*Exercise prompt*: Give every line of the data again, unchanged, but with no pictures.

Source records
---------------
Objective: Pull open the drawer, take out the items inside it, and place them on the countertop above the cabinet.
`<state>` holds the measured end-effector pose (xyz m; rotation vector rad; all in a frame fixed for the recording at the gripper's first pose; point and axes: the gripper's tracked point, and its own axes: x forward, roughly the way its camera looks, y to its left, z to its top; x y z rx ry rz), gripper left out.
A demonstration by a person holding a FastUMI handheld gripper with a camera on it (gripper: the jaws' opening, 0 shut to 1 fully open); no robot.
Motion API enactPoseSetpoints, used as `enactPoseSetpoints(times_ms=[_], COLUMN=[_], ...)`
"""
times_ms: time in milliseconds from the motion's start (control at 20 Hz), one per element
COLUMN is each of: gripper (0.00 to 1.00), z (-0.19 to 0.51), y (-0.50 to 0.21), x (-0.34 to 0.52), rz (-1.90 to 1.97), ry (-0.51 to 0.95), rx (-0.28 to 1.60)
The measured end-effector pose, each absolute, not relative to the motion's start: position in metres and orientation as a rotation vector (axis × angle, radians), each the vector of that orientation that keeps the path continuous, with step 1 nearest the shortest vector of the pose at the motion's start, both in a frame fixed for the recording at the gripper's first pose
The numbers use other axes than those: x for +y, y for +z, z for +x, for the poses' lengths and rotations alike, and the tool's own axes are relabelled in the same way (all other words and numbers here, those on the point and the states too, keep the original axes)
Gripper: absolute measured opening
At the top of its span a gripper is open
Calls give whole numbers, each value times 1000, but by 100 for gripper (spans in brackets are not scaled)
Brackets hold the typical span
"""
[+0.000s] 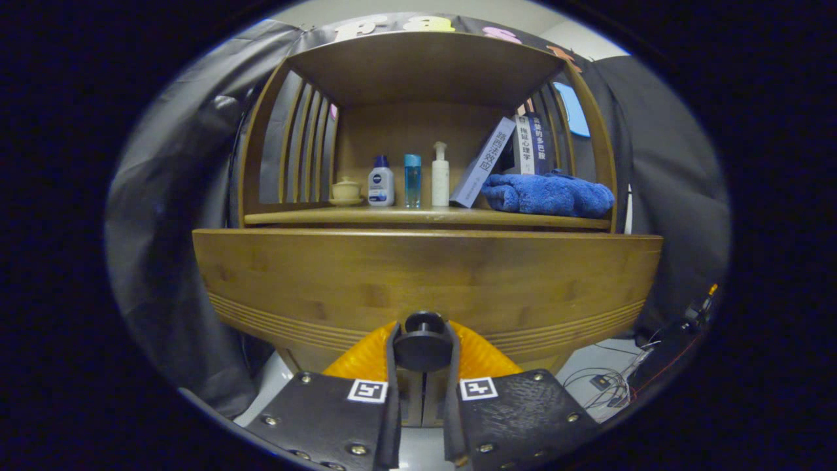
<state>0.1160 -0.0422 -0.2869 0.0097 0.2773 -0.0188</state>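
Clamping the drawer knob (422, 347) between both fingers, the gripper (422, 366) sits tight against the wooden drawer front (425, 275).

Drawer (425, 281) front is hiding its own inside. Knob (422, 347) is covering the fingertips of the gripper (423, 356), so contact is unclear. Blue towel (548, 194) is hiding the books' (516, 154) lower ends.
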Motion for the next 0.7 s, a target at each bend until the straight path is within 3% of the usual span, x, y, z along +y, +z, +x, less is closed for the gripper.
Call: enactPoseSetpoints(times_ms=[700], gripper=[26], z=[-10], y=[-289], x=[-38], rz=[35], ry=[-65], rx=[307])
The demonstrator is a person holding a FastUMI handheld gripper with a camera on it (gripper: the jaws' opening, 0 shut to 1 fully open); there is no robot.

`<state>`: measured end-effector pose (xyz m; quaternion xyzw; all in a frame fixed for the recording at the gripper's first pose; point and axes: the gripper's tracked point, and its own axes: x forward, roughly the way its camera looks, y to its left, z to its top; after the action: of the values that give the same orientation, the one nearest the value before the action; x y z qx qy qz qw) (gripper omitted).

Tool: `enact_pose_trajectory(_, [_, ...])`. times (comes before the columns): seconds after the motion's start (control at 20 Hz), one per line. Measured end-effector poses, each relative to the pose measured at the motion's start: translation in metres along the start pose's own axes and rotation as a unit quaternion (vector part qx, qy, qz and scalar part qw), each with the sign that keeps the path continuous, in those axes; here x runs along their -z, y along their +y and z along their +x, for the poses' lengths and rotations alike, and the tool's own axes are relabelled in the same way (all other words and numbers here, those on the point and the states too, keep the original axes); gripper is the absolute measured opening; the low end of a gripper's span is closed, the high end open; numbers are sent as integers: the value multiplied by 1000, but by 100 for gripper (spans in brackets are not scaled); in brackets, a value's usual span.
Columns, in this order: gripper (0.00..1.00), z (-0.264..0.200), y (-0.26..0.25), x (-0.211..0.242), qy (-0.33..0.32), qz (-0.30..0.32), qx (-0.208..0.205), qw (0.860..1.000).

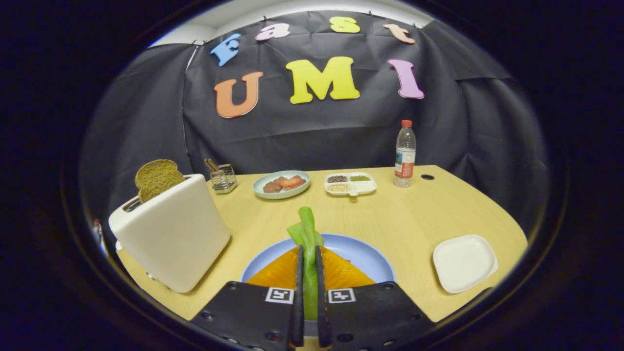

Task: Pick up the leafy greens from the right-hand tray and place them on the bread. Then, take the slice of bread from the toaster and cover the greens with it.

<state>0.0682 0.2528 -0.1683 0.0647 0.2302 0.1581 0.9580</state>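
Observation:
My gripper (pixel 308 253) is shut on a strip of leafy greens (pixel 307 231), which sticks out ahead of the fingertips and runs back between the two fingers. Directly under the fingers lies an orange slice of bread (pixel 278 273) on a blue plate (pixel 363 253). To the left of the plate stands a white toaster (pixel 170 234) with a brown slice of bread (pixel 156 178) poking out of its slot. Right of the plate sits a white square tray (pixel 464 263) with nothing on it.
Beyond the plate, at the back of the wooden table (pixel 404 219), are a pale green dish of meat pieces (pixel 282 184), a white divided dish of condiments (pixel 350 184), a wire holder (pixel 223 178) and a plastic bottle with a red cap (pixel 404 155).

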Motion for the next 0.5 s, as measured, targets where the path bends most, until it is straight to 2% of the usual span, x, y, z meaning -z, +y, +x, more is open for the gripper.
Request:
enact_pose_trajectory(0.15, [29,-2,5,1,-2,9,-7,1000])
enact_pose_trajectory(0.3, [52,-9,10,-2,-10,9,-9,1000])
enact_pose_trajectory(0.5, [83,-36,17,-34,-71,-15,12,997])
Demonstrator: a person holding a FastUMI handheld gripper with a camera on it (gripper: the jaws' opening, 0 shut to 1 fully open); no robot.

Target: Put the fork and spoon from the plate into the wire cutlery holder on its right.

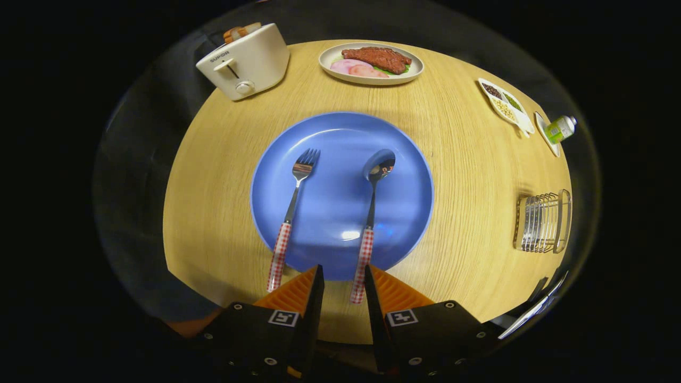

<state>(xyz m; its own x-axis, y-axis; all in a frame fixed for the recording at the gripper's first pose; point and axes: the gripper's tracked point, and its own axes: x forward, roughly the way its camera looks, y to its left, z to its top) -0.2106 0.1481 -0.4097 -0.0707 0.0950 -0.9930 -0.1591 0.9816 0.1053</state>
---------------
*Finished exercise*:
Objective: Pull open the drawer, take out the items inside it, and place them on the countertop above the cabinet.
`<state>` holds the measured end-effector pose (xyz m; rotation vector rad; all in a frame fixed for the recording at the gripper's first pose; point and axes: the gripper's tracked point, and its own axes: x forward, roughly the way its camera looks, y to its left, z to its top; x y z rx ry rz), gripper left out.
A demonstration by a person holding a FastUMI handheld gripper with a camera on it (gripper: the jaws' opening, 0 shut to 1 fully open); no robot.
Motion API enactPoseSetpoints, used as `enactPoseSetpoints(times_ms=[_], COLUMN=[_], ...)`
"""
times_ms: time in milliseconds from the motion's start (control at 20 Hz), one per element
COLUMN is each of: gripper (0.00 to 1.00), z (-0.19 to 0.51), y (-0.50 to 0.21), x (-0.34 to 0.52), rz (-1.90 to 1.97), ry (-0.51 to 0.95), rx (-0.28 to 1.60)
The measured end-effector pose, each absolute, not relative to the motion's start: position in metres and orientation as a rotation vector (axis × angle, radians), each the vector of that orientation that keeps the path continuous, with step 1 nearest the shortest vector of the pose at the motion's start, both in a frame fixed for the recording at the gripper's first pose
The numbers use other axes than those: x for +y, y for +z, z for +x, for the poses' lengths and rotations alike, and the tool's own axes are relabelled in the same way (all other words and numbers here, those on the point and the states too, keep the original axes)
Gripper: absolute measured opening
At the top of its span a gripper is open
Calls give whole numbers, each value times 1000, but by 100 for gripper (spans in brackets are not scaled)
Brackets hold the typical span
"""
[+0.000s] 
<state>0.1160 -0.0422 -0.2869 0.0097 0.2773 -0.0188</state>
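Clamping the drawer knob (422, 347) between both fingers, the gripper (422, 366) sits tight against the wooden drawer front (425, 275).

Drawer (425, 281) front is hiding its own inside. Knob (422, 347) is covering the fingertips of the gripper (423, 356), so contact is unclear. Blue towel (548, 194) is hiding the books' (516, 154) lower ends.
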Motion for the next 0.7 s, a target at each bend until the straight path is within 3% of the usual span, x, y, z along +y, +z, +x, less is closed for the gripper.
Call: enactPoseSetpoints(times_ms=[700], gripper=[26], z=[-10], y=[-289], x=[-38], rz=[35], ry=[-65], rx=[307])
The demonstrator is a person holding a FastUMI handheld gripper with a camera on it (gripper: the jaws' opening, 0 shut to 1 fully open); there is no robot.

`<state>`: measured end-effector pose (xyz m; quaternion xyzw; all in a frame fixed for the recording at the gripper's first pose; point and axes: the gripper's tracked point, and its own axes: x forward, roughly the way its camera looks, y to its left, z to its top; after the action: of the values that give the same orientation, the one nearest the value before the action; x y z qx qy qz qw) (gripper omitted).

Tool: `enact_pose_trajectory(_, [_, ...])`. times (comes before the columns): seconds after the motion's start (control at 20 Hz), one per line. Measured end-effector poses, each relative to the pose measured at the motion's start: translation in metres along the start pose's own axes and rotation as a unit quaternion (vector part qx, qy, qz and scalar part qw), each with the sign that keeps the path continuous, in those axes; here x runs along their -z, y along their +y and z along their +x, for the poses' lengths and rotations alike, and the tool's own axes are relabelled in the same way (all other words and numbers here, those on the point and the states too, keep the original axes); gripper is the absolute measured opening; the low end of a gripper's span is closed, the high end open; numbers are sent as integers: the value multiplied by 1000, but by 100 for gripper (spans in brackets are not scaled); in brackets, a value's usual span.
Columns, in this order: gripper (0.00..1.00), z (-0.264..0.200), y (-0.26..0.25), x (-0.211..0.242), qy (-0.33..0.32), qz (-0.30..0.32), qx (-0.208..0.205), qw (0.860..1.000).


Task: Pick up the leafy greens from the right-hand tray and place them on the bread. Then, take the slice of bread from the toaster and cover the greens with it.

<state>0.0682 0.2528 -0.1683 0.0647 0.2302 0.1581 0.9580</state>
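Observation:
My gripper (pixel 308 253) is shut on a strip of leafy greens (pixel 307 231), which sticks out ahead of the fingertips and runs back between the two fingers. Directly under the fingers lies an orange slice of bread (pixel 278 273) on a blue plate (pixel 363 253). To the left of the plate stands a white toaster (pixel 170 234) with a brown slice of bread (pixel 156 178) poking out of its slot. Right of the plate sits a white square tray (pixel 464 263) with nothing on it.
Beyond the plate, at the back of the wooden table (pixel 404 219), are a pale green dish of meat pieces (pixel 282 184), a white divided dish of condiments (pixel 350 184), a wire holder (pixel 223 178) and a plastic bottle with a red cap (pixel 404 155).
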
Motion for the next 0.5 s, as measured, targets where the path bends most, until it is straight to 2% of the usual span, x, y, z meaning -z, +y, +x, more is open for the gripper.
Request:
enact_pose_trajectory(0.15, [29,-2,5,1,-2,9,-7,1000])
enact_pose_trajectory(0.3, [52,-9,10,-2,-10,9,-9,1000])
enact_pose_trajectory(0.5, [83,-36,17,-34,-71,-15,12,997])
Demonstrator: a person holding a FastUMI handheld gripper with a camera on it (gripper: the jaws' opening, 0 shut to 1 fully open); no robot.

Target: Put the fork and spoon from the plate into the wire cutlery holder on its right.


<state>(xyz m; its own x-axis, y-axis; all in a frame fixed for the recording at the gripper's first pose; point and axes: the gripper's tracked point, and its own axes: x forward, roughly the way its camera looks, y to its left, z to its top) -0.2106 0.1481 -0.4097 -0.0707 0.0950 -0.9930 -0.1591 0.9816 0.1053</state>

A complete answer has now been given.